■ HOW TO COMPLETE THIS TASK
Beginning with the line that has "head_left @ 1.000" and ending with the line that has "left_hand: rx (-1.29", retype the entries below exactly, except for the pictures.

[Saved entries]
*** Block opens ***
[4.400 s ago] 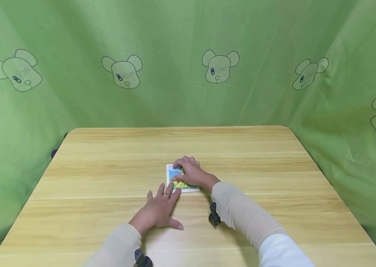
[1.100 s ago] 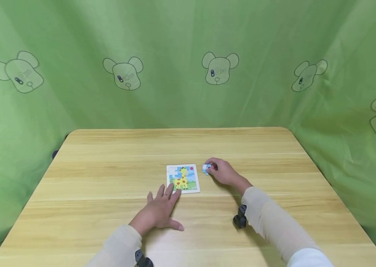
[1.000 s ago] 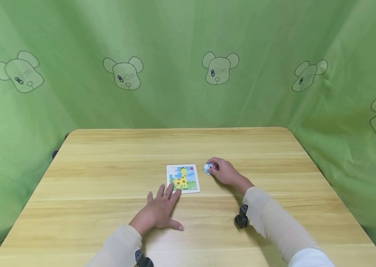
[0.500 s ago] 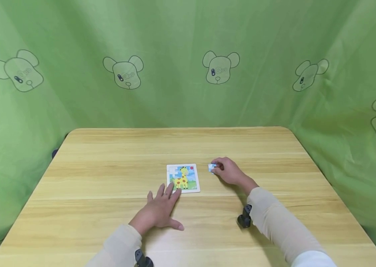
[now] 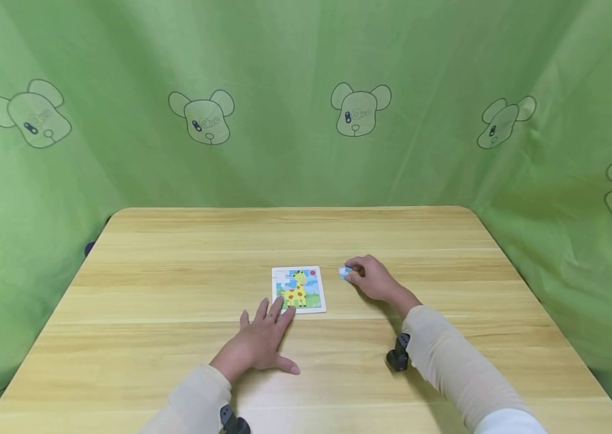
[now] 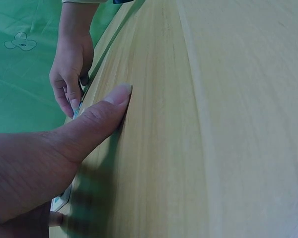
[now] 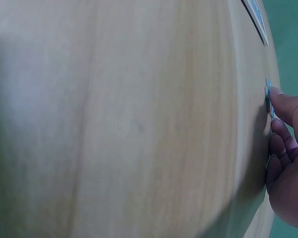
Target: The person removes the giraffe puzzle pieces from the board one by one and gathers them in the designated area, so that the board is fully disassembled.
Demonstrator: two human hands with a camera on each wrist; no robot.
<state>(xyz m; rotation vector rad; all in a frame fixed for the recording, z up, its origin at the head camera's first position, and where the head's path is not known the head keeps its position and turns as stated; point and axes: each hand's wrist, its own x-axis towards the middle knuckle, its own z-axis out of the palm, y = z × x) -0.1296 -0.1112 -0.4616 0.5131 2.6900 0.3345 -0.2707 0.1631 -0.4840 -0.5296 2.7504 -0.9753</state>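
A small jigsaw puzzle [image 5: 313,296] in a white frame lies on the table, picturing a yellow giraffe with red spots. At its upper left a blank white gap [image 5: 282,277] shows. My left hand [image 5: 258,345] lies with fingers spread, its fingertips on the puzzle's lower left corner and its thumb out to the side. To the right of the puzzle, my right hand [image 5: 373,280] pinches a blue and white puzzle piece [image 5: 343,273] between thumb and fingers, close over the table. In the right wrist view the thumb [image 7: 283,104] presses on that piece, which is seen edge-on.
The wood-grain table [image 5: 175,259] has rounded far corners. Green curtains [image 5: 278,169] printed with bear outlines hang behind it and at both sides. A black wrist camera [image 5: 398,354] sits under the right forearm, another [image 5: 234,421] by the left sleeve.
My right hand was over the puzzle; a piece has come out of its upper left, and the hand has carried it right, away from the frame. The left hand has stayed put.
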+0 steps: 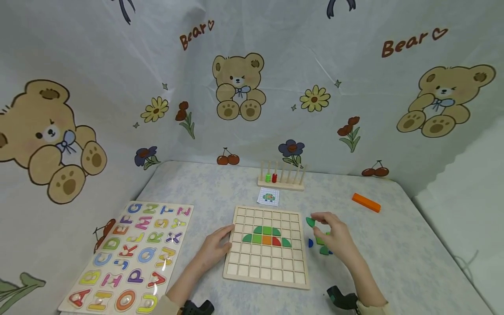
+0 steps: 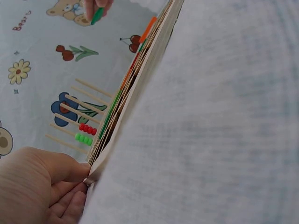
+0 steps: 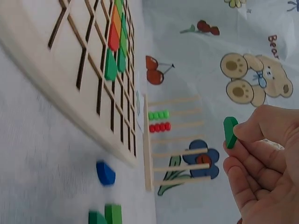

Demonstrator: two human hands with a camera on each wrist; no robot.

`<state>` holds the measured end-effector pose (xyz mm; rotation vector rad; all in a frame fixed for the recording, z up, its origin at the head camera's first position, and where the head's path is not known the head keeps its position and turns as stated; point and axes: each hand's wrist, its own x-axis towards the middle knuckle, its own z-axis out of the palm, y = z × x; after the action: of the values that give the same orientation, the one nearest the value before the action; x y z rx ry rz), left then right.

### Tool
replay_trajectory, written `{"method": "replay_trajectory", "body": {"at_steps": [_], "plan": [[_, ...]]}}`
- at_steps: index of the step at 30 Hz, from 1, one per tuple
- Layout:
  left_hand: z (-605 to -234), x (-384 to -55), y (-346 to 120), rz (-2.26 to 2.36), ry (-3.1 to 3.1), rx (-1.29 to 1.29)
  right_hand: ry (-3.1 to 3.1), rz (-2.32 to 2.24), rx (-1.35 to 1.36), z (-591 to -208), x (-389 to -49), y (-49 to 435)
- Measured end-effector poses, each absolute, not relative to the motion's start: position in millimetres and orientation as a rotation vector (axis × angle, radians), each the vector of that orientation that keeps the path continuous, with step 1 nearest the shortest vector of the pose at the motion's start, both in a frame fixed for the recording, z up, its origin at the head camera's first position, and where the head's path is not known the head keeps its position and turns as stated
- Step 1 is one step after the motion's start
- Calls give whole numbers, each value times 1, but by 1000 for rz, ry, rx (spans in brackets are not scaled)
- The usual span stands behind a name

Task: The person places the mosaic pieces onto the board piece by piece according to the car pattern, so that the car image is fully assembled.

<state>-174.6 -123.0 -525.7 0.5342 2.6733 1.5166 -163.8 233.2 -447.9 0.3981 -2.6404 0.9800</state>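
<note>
A square wooden grid board (image 1: 265, 273) lies in the middle of the table, with green, orange and red tiles (image 1: 267, 240) set in its upper-middle cells in a car-like shape. My left hand (image 1: 214, 248) grips the board's left edge, thumb and fingers meeting at the rim in the left wrist view. To the right of the board, my right hand (image 1: 334, 238) pinches a green quarter-round tile (image 3: 230, 132) between thumb and fingertips, raised above the table. Under that hand lie loose green tiles (image 1: 324, 250) and a blue tile (image 3: 106, 173), partly covered by the hand in the head view.
A pattern card (image 1: 268, 197) lies behind the board, before a wooden peg rack (image 1: 281, 184) with green and red beads. An alphabet puzzle board (image 1: 130, 258) takes up the table's left side. An orange bar (image 1: 366, 202) sits at the back right.
</note>
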Motion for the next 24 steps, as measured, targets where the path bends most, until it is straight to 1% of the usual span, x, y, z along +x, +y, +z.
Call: {"method": "replay_trajectory", "body": {"at_steps": [5, 13, 24], "plan": [[-525, -175, -124, 1522, 2674, 543, -2631, 1040, 532, -448, -174, 197], [-524, -174, -125, 1509, 2674, 542, -2605, 1178, 744, -457, -177, 151], [-525, -175, -125, 1491, 2704, 603, -2650, 1268, 817, -469, -174, 112]]}}
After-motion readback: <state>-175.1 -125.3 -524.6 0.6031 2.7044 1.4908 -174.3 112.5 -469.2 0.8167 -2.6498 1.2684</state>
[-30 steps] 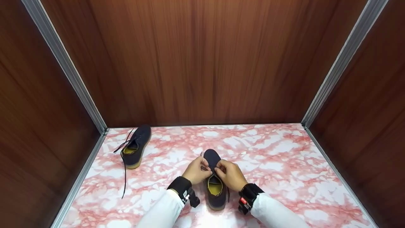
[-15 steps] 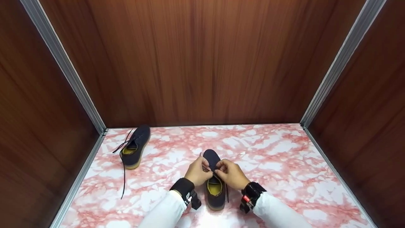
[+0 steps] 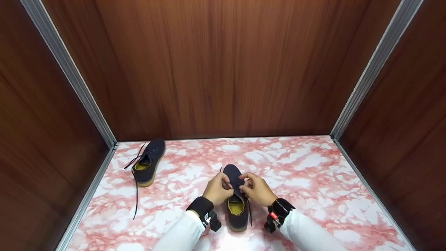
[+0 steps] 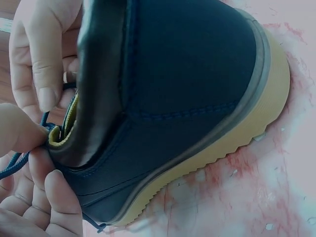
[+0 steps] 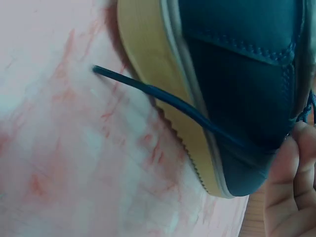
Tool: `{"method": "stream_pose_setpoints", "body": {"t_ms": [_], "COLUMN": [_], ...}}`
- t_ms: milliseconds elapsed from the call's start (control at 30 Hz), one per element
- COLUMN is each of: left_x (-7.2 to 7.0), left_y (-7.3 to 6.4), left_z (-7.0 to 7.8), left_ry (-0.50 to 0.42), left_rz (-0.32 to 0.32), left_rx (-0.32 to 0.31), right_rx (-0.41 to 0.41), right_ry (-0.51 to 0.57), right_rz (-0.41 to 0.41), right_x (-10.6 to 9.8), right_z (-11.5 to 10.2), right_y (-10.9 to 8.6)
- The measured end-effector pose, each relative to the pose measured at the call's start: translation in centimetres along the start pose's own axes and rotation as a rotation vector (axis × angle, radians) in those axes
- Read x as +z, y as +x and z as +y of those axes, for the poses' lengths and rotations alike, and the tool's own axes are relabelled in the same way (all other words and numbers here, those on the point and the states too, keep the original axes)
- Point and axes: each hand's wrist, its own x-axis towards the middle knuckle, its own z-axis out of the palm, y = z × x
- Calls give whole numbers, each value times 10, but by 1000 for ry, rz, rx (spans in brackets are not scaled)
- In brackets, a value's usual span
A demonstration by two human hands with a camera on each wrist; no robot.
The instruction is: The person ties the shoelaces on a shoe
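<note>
Nearest me, at 6 o'clock on the counter: a dark navy, leather-looking shoe (image 3: 238,221) with yellow lining and ridged tan sole, upright, toe towards 12. Its thin, round navy lace (image 5: 170,99) drapes over the right flank, free end at about 5 o'clock.

At the shoe's throat, from 9 o'clock, the fingers of my left hand (image 3: 215,191) pinch the lace; position unchanged against half a second ago. From 3 o'clock, my right hand (image 3: 257,190): forefinger now lifted and shifted outward, showing a gap above the thumb. Fingers narrower before, moderately apart now; a strand runs behind the thumb, apparently held lightly between it and another finger.

Reading: right grip being readjusted, so the left pinch probably steadies most of the lacing. Strands gather at the throat; no finished bow visible.

Farther, at 10 o'clock, well apart: a matching navy shoe (image 3: 156,150), toe between 12 and 1, laces loose, untouched.

Beyond: the far edge of the pink-and-white marbled counter (image 3: 296,160), then a reddish-brown wood-grain panel (image 3: 223,69) at 12.
</note>
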Motion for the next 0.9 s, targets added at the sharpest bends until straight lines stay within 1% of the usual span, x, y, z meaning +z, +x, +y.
{"method": "stream_pose_setpoints", "body": {"t_ms": [267,467,700,800,900], "left_x": [0,-1,-3,-6,-11], "left_y": [0,0,-2,-3,-6], "left_z": [1,1,-1,-2,-4], "left_ry": [51,50,-4,-41,-113], "left_rz": [12,12,-10,-43,-92], "left_rx": [29,34,24,31,51], "right_rx": [-1,4,-14,-22,-30], "right_ry": [-57,-92,-127,-129,-134], "right_rz": [-27,10,66,81,96], "right_x": [1,4,6,7,7], "right_z": [-5,-7,-6,-5,-2], "right_y": [4,5,4,4,3]}}
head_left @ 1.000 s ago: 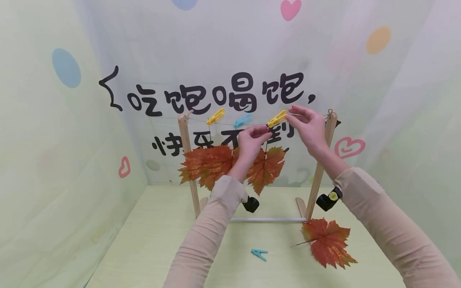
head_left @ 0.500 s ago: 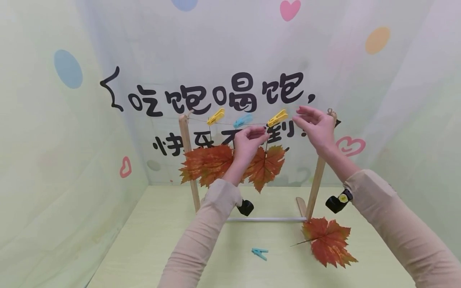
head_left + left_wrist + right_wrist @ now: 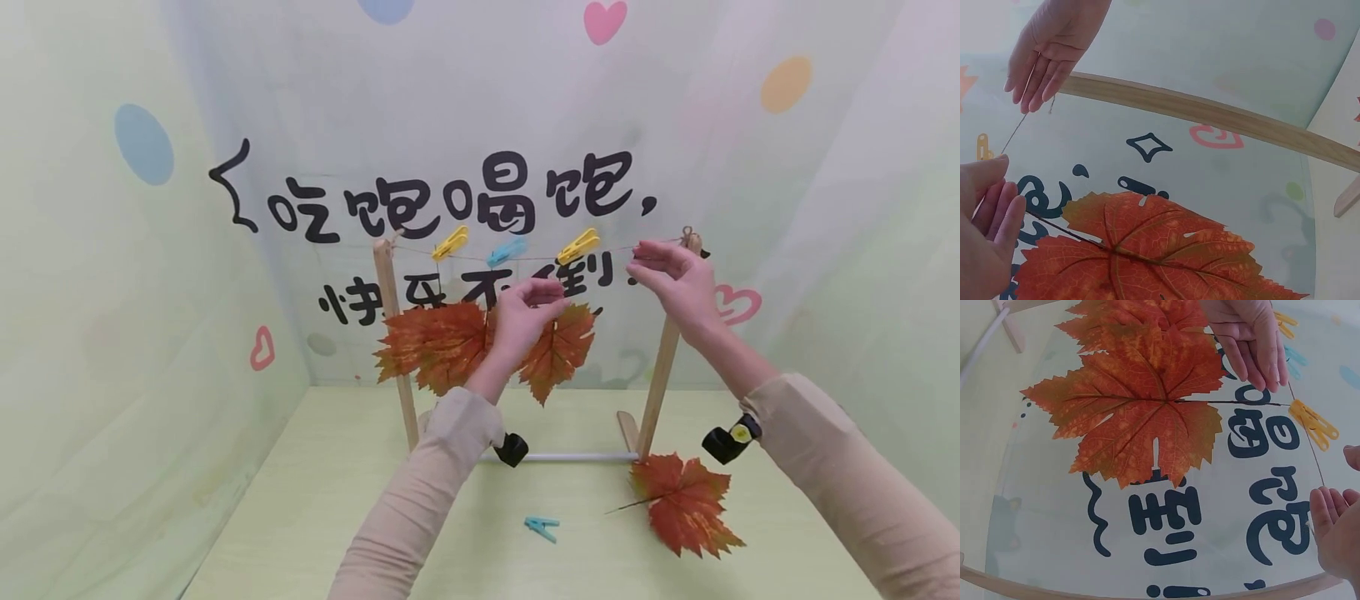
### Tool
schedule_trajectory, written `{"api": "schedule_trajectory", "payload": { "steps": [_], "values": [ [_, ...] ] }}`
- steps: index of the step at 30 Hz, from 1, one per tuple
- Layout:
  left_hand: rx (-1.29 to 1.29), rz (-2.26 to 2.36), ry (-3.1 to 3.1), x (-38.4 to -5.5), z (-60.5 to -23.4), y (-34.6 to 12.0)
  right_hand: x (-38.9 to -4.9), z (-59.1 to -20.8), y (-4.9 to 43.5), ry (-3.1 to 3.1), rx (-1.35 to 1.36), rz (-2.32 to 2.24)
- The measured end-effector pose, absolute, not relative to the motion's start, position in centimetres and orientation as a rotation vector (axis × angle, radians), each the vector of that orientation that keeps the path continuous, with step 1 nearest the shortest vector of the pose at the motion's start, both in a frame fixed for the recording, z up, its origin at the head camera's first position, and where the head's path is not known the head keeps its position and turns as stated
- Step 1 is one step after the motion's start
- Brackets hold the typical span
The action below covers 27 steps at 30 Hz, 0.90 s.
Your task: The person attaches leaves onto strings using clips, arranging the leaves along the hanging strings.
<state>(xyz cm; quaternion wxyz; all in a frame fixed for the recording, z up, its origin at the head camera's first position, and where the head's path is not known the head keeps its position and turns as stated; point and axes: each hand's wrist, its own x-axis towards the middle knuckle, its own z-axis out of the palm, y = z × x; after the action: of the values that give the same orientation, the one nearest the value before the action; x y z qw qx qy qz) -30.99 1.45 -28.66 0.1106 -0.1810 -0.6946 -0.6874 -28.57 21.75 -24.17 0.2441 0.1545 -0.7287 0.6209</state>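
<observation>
A yellow clothespin (image 3: pixel 578 247) grips the line at the right and holds the stem of a red-orange maple leaf (image 3: pixel 1141 394). My left hand (image 3: pixel 528 317) hovers just below that clothespin, fingers loosely extended beside the stem and holding nothing. Close to the line's right end is my right hand (image 3: pixel 678 279), its fingers relaxed and free of any object. Farther left, a blue clothespin (image 3: pixel 507 252) and another yellow clothespin (image 3: pixel 451 243) sit on the same line, with overlapping maple leaves (image 3: pixel 431 346) hanging beneath. My left hand and forearm partly cover the hanging leaves.
Wooden posts (image 3: pixel 660 383) carry the line (image 3: pixel 622 248), and a white rod (image 3: pixel 577 457) joins them low down. On the table (image 3: pixel 300 500) lie a loose blue clothespin (image 3: pixel 542 527) and a single maple leaf (image 3: pixel 686 504). A printed backdrop (image 3: pixel 480 83) stands behind.
My right hand has let go of the right yellow clothespin and moved right, then slightly down. The left hand has dropped a little from the stem top. The clothespin stays on the line.
</observation>
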Motion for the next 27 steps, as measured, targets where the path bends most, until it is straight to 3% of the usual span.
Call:
{"api": "schedule_trajectory", "payload": {
  "steps": [14,27],
  "values": [
    [-0.623,-2.035,-2.104,-28.1,-29.1,2.7,-27.0,-27.4,23.8,-2.159,0.432,1.616],
    [-0.585,-2.093,-2.142,-29.8,-34.2,4.1,-26.2,-31.9,25.3,-2.228,0.417,1.565]
  ]
}}
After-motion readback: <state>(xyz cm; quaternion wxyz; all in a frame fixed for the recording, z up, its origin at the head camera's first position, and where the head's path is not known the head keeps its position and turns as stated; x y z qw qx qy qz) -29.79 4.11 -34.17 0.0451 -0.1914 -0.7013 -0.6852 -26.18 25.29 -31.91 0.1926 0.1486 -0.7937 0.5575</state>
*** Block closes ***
■ FINISHED EXERCISE
head_left @ 1.000 s ago: 
head_left @ 0.500 s ago: 
head_left + left_wrist + right_wrist @ now: 
### Tool
schedule_trajectory, written `{"api": "schedule_trajectory", "payload": { "steps": [_], "values": [ [_, ...] ] }}`
- steps: index of the step at 30 Hz, from 1, one per tuple
- Layout:
  left_hand: rx (-1.29 to 1.29), rz (-2.26 to 2.36), ry (-3.1 to 3.1), x (-38.4 to -5.5), z (-60.5 to -23.4), y (-34.6 to 12.0)

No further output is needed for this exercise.